EXERCISE INSTRUCTIONS: Repeat the listing below line for line, exactly as shown.

Start of Block

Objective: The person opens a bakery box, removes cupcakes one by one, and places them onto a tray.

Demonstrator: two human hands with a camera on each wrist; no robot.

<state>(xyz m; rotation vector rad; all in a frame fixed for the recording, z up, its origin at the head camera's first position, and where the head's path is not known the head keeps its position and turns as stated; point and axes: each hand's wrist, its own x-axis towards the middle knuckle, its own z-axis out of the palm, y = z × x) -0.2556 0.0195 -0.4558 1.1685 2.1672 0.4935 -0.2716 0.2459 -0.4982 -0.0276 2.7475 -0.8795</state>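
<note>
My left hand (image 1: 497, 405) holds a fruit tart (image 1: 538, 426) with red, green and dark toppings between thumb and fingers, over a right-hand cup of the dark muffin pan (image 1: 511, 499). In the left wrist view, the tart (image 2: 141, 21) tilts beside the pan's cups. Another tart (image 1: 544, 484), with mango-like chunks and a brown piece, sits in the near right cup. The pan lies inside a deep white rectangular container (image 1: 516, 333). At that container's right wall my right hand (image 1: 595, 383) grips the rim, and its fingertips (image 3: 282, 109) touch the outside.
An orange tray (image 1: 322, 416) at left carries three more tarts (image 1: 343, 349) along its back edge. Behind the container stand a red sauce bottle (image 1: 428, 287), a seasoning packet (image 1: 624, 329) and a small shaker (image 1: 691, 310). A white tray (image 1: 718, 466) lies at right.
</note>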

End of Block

REPLY TO THE TASK:
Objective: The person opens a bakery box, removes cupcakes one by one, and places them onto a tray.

Demonstrator: two human hands with a camera on each wrist; no robot.

<state>(xyz m; rotation vector rad; all in a frame fixed for the recording, z up, its origin at the head camera's first position, and where the head's path is not known the head keeps its position and turns as stated; point and axes: each hand's wrist, its own x-axis towards the middle knuckle, its own z-axis out of the palm, y = z × x) -0.2556 0.0195 -0.4558 1.1685 2.1672 0.4935 -0.2716 0.2459 -0.4982 -0.0276 2.7475 -0.8795</state>
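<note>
My left hand (image 1: 497, 405) holds a fruit tart (image 1: 538, 426) with red, green and dark toppings between thumb and fingers, over a right-hand cup of the dark muffin pan (image 1: 511, 499). In the left wrist view, the tart (image 2: 141, 21) tilts beside the pan's cups. Another tart (image 1: 544, 484), with mango-like chunks and a brown piece, sits in the near right cup. The pan lies inside a deep white rectangular container (image 1: 516, 333). At that container's right wall my right hand (image 1: 595, 383) grips the rim, and its fingertips (image 3: 282, 109) touch the outside.
An orange tray (image 1: 322, 416) at left carries three more tarts (image 1: 343, 349) along its back edge. Behind the container stand a red sauce bottle (image 1: 428, 287), a seasoning packet (image 1: 624, 329) and a small shaker (image 1: 691, 310). A white tray (image 1: 718, 466) lies at right.
</note>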

The response to this exercise is finished.